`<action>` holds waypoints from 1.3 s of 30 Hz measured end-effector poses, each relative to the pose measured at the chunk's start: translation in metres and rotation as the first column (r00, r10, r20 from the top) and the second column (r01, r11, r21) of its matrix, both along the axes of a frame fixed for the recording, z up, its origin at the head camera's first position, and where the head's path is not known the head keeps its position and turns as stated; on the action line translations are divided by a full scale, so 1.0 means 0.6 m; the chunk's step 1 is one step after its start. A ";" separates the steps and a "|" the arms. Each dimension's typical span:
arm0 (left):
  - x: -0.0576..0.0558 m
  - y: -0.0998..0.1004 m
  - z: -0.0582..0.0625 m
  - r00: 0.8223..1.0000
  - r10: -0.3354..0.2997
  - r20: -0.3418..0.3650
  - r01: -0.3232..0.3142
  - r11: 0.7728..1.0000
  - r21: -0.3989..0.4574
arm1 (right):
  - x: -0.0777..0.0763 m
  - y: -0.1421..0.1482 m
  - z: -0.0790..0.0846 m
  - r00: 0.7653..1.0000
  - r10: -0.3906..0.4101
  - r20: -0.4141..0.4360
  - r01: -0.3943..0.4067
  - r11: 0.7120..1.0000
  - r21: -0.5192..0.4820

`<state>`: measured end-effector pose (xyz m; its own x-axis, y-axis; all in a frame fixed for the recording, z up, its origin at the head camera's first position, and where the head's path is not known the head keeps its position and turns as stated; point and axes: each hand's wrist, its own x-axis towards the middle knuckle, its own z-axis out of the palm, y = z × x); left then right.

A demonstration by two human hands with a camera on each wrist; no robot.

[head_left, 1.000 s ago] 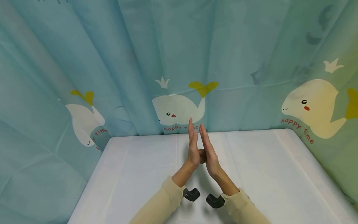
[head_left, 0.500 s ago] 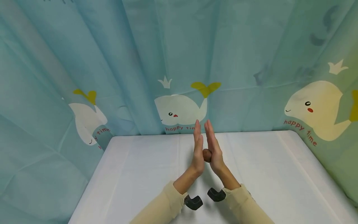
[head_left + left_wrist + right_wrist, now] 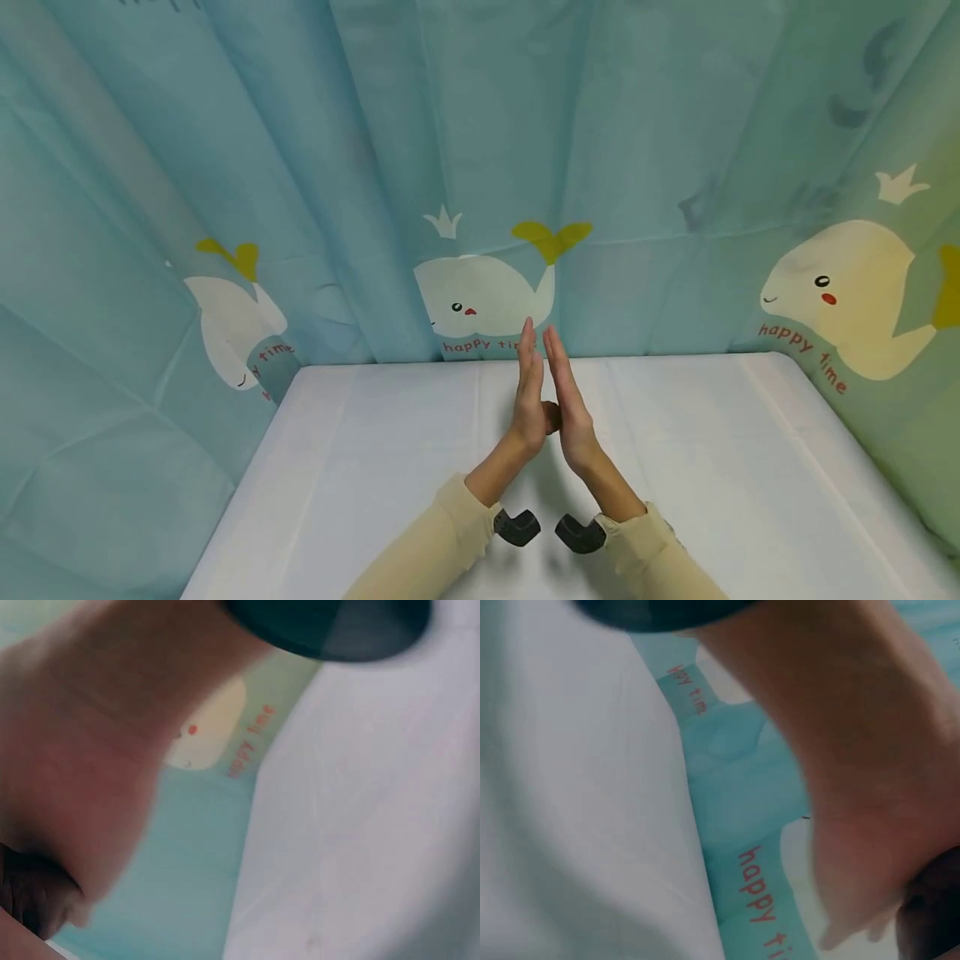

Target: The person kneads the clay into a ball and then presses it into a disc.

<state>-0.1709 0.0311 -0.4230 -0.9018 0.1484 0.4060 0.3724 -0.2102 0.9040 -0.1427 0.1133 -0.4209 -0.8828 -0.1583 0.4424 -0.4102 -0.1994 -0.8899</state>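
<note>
A brown, ridged, round walnut (image 3: 552, 417) is pressed between the two palms above the white table. My left hand (image 3: 529, 407) stands upright against its left side, fingers straight and pointing away. Opposite it, my right hand (image 3: 573, 414) is just as flat, its fingertips leaning in toward the left ones. In the head view the right palm hides part of the walnut. A dark piece of the walnut (image 3: 34, 892) shows at the lower left of the left wrist view, and the walnut (image 3: 932, 915) also shows at the lower right of the right wrist view.
The white-covered table (image 3: 375, 467) extends around both arms. Behind it hangs a blue-green curtain (image 3: 645, 167) with whale prints. Black curved devices, one on the left wrist (image 3: 517, 527) and one on the right wrist (image 3: 581, 533), jut inward close to each other.
The hands have slid against each other with the walnut between them: since half a second ago the left has shifted forward and the right back. The walnut now shows less in the head view.
</note>
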 end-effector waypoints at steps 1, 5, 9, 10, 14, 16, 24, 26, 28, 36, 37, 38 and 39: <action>0.000 0.000 -0.002 1.000 0.000 0.010 0.000 1.000 -0.003 | 0.000 0.000 0.002 1.000 -0.004 0.001 0.004 1.000 0.003; -0.002 0.000 -0.005 1.000 0.013 0.022 -0.013 1.000 -0.008 | 0.000 0.000 0.005 1.000 0.000 -0.015 0.000 1.000 0.025; 0.002 0.001 -0.003 1.000 0.010 -0.018 -0.010 0.999 -0.037 | 0.000 0.000 0.005 1.000 0.007 -0.019 -0.006 1.000 0.023; 0.004 0.001 -0.002 1.000 0.005 -0.029 -0.006 0.999 -0.047 | 0.000 0.000 0.006 1.000 0.006 -0.019 -0.006 1.000 0.019; 0.019 0.002 0.005 0.999 -0.021 -0.039 0.018 0.998 -0.068 | -0.008 0.006 0.009 1.000 0.005 0.001 -0.005 1.000 -0.001; 0.025 0.001 0.010 0.999 -0.018 -0.035 0.016 0.998 -0.053 | -0.013 0.009 0.009 1.000 0.006 0.027 -0.006 1.000 -0.009; 0.025 -0.006 0.036 0.994 0.007 -0.107 -0.004 0.999 0.032 | -0.013 0.005 -0.006 0.995 0.072 0.068 -0.068 0.996 -0.053; 0.019 -0.006 0.036 0.992 0.013 -0.125 -0.009 0.999 0.034 | -0.007 0.001 -0.007 0.997 0.065 0.043 -0.063 0.997 -0.045; 0.013 -0.005 0.032 0.992 0.014 -0.126 -0.011 1.000 0.026 | -0.001 -0.002 -0.005 0.999 0.049 0.018 -0.049 0.998 -0.026; 0.022 -0.006 0.005 0.995 -0.098 0.012 0.099 0.993 -0.062 | -0.007 0.012 0.008 1.000 -0.003 -0.004 0.003 1.000 0.021; 0.026 -0.006 0.005 0.993 -0.119 0.025 0.120 0.991 -0.063 | -0.010 0.015 0.008 1.000 -0.003 -0.004 0.003 0.999 0.035; 0.030 -0.006 0.005 0.990 -0.140 0.033 0.142 0.988 -0.058 | -0.014 0.019 0.006 1.000 -0.006 0.000 0.006 0.999 0.041; 0.033 -0.006 0.006 0.987 -0.159 0.032 0.160 0.986 -0.050 | -0.017 0.022 0.004 1.000 -0.007 0.007 0.007 0.999 0.046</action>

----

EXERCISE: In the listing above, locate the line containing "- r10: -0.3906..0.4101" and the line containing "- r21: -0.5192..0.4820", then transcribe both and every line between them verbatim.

RESPONSE TO THE TASK:
  - r10: -0.3906..0.4101
  - r20: -0.4141..0.4360
  - r01: -0.3943..0.4067
  - r11: 0.7120..1.0000
  - r21: -0.5192..0.4820

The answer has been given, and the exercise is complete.